* [Your objective]:
Every line of the material must be copied exactly, from the first to the last.
── Information provided ──
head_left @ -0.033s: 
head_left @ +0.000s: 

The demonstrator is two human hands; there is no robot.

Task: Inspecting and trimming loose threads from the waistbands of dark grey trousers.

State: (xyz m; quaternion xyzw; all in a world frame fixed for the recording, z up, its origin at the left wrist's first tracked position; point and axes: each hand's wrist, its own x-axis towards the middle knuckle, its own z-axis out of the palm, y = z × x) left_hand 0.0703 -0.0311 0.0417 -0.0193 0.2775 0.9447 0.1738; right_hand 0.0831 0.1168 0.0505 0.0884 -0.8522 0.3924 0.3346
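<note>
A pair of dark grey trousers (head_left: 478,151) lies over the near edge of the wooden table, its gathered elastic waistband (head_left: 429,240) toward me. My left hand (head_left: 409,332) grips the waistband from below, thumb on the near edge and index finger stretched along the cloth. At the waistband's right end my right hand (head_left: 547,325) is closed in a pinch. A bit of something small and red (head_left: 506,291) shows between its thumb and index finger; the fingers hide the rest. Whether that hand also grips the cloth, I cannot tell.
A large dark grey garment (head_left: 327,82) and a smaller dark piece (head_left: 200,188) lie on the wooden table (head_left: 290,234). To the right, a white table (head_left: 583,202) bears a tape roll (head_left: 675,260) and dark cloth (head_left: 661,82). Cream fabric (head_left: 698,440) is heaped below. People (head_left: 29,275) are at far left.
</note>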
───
* [Solution]:
head_left @ -0.033s: 
head_left @ +0.000s: 

The demonstrator is two human hands; there is no robot.

Task: Inspecting and trimming loose threads from the waistbands of dark grey trousers.

State: (xyz m; quaternion xyzw; all in a world frame fixed for the recording, z up, its origin at the left wrist's first tracked position; point and axes: each hand's wrist, its own x-axis towards the middle knuckle, its own z-axis out of the palm, y = z × x) left_hand 0.0703 -0.0311 0.0417 -0.0193 0.2775 0.9447 0.1738; right_hand 0.0831 0.1168 0.0505 0.0884 -0.8522 0.3924 0.3346
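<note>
A pair of dark grey trousers (head_left: 478,151) lies over the near edge of the wooden table, its gathered elastic waistband (head_left: 429,240) toward me. My left hand (head_left: 409,332) grips the waistband from below, thumb on the near edge and index finger stretched along the cloth. At the waistband's right end my right hand (head_left: 547,325) is closed in a pinch. A bit of something small and red (head_left: 506,291) shows between its thumb and index finger; the fingers hide the rest. Whether that hand also grips the cloth, I cannot tell.
A large dark grey garment (head_left: 327,82) and a smaller dark piece (head_left: 200,188) lie on the wooden table (head_left: 290,234). To the right, a white table (head_left: 583,202) bears a tape roll (head_left: 675,260) and dark cloth (head_left: 661,82). Cream fabric (head_left: 698,440) is heaped below. People (head_left: 29,275) are at far left.
</note>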

What was produced is the complete output.